At noon, darkness came over the whole land until three in the afternoon.And at three in the afternoon Jesus cried out in a loud voice, “Eloi, Eloi, lema sabachthani?” (which means “My God, my God, why have you forsaken me?”).[b]

Mark 15:33-34

Jesus prayed the psalms, twice on the cross. He felt forsaken by God, and in the mystery of God, maybe somehow this did happen. I believe that since it’s impossible to separate the Trinity, it was utterly impossible for Jesus to be separated from the Father. But somehow in his experience, that may have occurred. Not in reality. Though that a real abandonment occurred is still the most common understanding I hear in my circles.

There is no question that as to what Jesus had to go through, the cup he drank, the cup of judgment, that he indeed had to face it and go through it himself. Of course he was in the Father, and the Father was in him. But as far as his experience of that goes, it seems that he felt utterly alone. The Father suffered with him in this, but at the same time in the mystery of the Trinity, the Father is somehow distinct from the Son. They are separate persons in the one person of God. We are using human language along with our limited understanding to try to understand what is beyond us. And maybe something of the same might be said for what actually did happen on that cross in Jesus being made sin for us, that we might be made the righteousness of God in him.

I have felt abandoned, indeed rejected. I have seen people try to avoid me. It really hurts. Sometimes you can’t get it out of your mind. Whenever you see that person, that image often comes up. Or one can feel like they really have no friends. People can be friendly, but not really friends. I know better than that, that I have friends, that surely most all of us have some genuine friends at different levels. In my case certainly my wife is my best and closest friend. I can think of others, as well.

What Jesus experienced on that cross is indeed unique. It was for us, and for our sins that he indeed drank that cup of judgment. We are to take up our cross and follow, to become like him in his death, but we won’t ever do so as the Lamb of God did, to take away the sin of the world. We do so as those who follow the Lamb wherever he goes. Who live like Jesus, to be in the process of becoming like him, so that others might see him in us, and might be drawn to him. Jesus said that when he would be lifted up on the cross, he would draw all people to himself. He was abandoned to ultimately not be abandoned.

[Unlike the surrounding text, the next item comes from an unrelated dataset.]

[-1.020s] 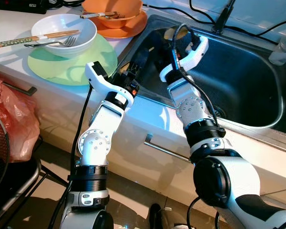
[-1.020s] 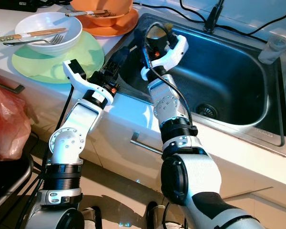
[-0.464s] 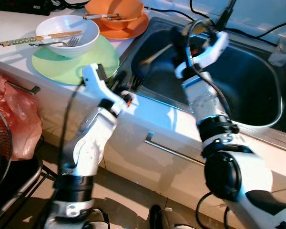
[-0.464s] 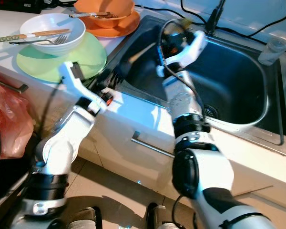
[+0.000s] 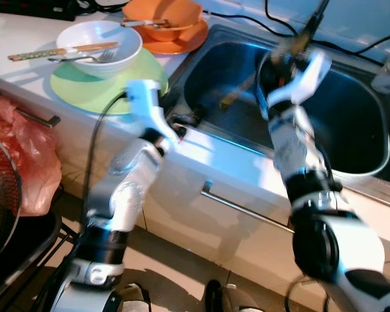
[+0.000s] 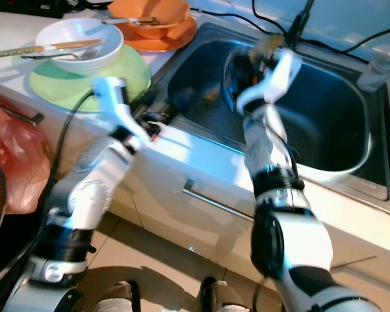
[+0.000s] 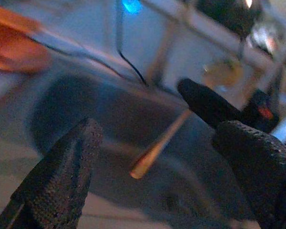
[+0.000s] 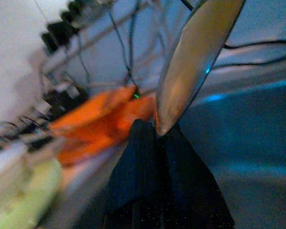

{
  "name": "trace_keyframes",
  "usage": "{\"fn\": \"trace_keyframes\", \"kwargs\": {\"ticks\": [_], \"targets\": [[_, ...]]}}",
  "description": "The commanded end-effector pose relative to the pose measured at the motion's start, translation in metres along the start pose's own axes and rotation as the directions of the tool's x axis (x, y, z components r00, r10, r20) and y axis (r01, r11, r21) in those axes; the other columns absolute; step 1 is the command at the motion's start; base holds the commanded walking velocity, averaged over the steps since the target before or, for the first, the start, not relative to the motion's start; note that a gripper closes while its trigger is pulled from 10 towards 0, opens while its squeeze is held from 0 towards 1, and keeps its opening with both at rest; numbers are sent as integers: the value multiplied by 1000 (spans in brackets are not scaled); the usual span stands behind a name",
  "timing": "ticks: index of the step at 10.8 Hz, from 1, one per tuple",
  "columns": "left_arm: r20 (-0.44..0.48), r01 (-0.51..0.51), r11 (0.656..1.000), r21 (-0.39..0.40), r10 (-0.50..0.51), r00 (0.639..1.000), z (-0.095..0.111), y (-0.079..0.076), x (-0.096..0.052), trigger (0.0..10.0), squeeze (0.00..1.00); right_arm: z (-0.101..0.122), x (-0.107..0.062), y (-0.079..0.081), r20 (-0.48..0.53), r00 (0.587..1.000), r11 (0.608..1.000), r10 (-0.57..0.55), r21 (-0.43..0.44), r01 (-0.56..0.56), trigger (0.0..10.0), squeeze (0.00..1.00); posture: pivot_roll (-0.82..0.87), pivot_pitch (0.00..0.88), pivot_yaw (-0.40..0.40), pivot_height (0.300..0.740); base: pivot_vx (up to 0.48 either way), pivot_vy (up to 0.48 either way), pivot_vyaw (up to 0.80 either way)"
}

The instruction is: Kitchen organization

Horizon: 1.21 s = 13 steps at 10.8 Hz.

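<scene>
Glossy metal spoon (image 8: 199, 57), brushed steel sink (image 5: 351, 123), matt textured black fingers (image 7: 62, 176).

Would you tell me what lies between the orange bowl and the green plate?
In the left eye view, the white bowl lies between them, holding chopsticks and a fork.

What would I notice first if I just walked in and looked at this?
Probably the right gripper up over the dark steel sink, pinching a shiny spoon with a wooden handle. Next, the bright dishes on the white counter left of the sink: an orange bowl on an orange plate, and a white bowl holding chopsticks and a fork on a green plate.
</scene>
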<state>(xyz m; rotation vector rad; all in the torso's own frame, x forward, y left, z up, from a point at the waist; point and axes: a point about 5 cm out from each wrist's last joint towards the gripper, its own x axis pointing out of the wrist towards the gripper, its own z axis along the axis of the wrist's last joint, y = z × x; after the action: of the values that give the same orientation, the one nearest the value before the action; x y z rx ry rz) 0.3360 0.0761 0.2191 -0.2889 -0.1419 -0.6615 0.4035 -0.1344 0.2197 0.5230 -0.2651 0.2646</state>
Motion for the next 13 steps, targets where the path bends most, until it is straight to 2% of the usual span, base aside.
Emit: {"fn": "trace_keyframes", "kwargs": {"ticks": [1, 5, 6, 7, 8, 9, 12, 13], "targets": [[-28, 59, 998, 35, -58, 998, -3, -5, 6, 10000, 0, 6, -3, -7, 21, 1000, 997, -19, -68, 20, 0, 0, 11, 181, -57, 740, 0, 0, 0], [-149, 214, 970, 118, -196, 969, -7, -10, 18, 10000, 0, -7, -20, -37, -116, 989, 961, -94, -270, 60, 0, 0, 37, 212, -33, 740, 0, 0, 0], [-206, 280, 948, 149, -247, 947, -11, -16, 15, 10000, 0, -10, -22, -46, -165, 977, 959, -132, -270, 84, 0, 0, 61, 222, -29, 740, 0, 0, 0], [-208, 285, 946, 152, -252, 945, -11, -17, 13, 10000, 0, -10, -21, -48, -184, 973, 958, -141, -274, 87, 2000, 0, 70, 225, -25, 740, 0, 0, 0], [-208, 289, 945, 154, -255, 944, -10, -16, 12, 10000, 0, -10, -18, -46, -221, 967, 950, -128, -306, 56, 6941, 0, 81, 228, -23, 740, 0, 0, 0], [-207, 286, 946, 155, -252, 945, -9, -14, 12, 10000, 0, -9, -12, -42, -261, 958, 940, -122, -339, 27, 10000, 0, 87, 228, -26, 740, 0, 0, 0], [-231, 313, 936, 158, -273, 934, -10, -18, 11, 10000, 0, -6, -5, -38, -294, 946, 915, -135, -402, 5, 10000, 0, 105, 234, -34, 740, 0, 0, 0], [-232, 316, 936, 156, -276, 933, -11, -19, 10, 10000, 0, -6, -4, -37, -297, 945, 914, -134, -405, 3, 10000, 122, 111, 235, -35, 740, 0, 0, 0]]}}
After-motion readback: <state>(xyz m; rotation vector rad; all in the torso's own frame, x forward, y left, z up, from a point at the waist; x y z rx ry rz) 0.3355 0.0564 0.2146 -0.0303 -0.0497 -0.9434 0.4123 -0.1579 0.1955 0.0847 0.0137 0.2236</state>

Now we look to Jesus and we look at him in terms of his suffering and death, in terms of the cross. We know that through that rejection which he suffered because of and for our sins, we ultimately have communion with him, with God, and with each other. That we are never left alone, that the Lord is present with us, just as he has promised. Even through his own experience of being alone in his suffering and death for us on the cross.

grace to continue

The week of Jesus’s death and resurrection, which we now call Holy Week was a most difficult time for Jesus’s disciples, as we see from the gospel accounts. It is practically amazing that all of them except Judas not only were in it for the long haul, but gave their lives up in martyrdom because of their testimony to Jesus, and his death and resurrection.

This reminds me of the grace we need to continue no matter what. Why do some drop out of the Christian faith altogether? Some do, and there are surely a good number of reasons surrounding that. But the crux of the matter from one angle is the failure to simply continue in the grace of God available in Jesus. We see from various passages in the New Testament that simply to continue on in the grace of God is what keeps us keeping on in Jesus. We all need that.

The grace of God here simply refers to what we need to keep us both believing and following our Lord. Of course there is much involved in that, as we see from scripture. We continue to follow Jesus not because of us, or our circumstances. But always because of God’s gift to us in Jesus. Not even with the natural good by creation that is in us, that we are. But only through the new creation in Jesus (2 Corinthians 5:17). And so we follow. Only in and through him.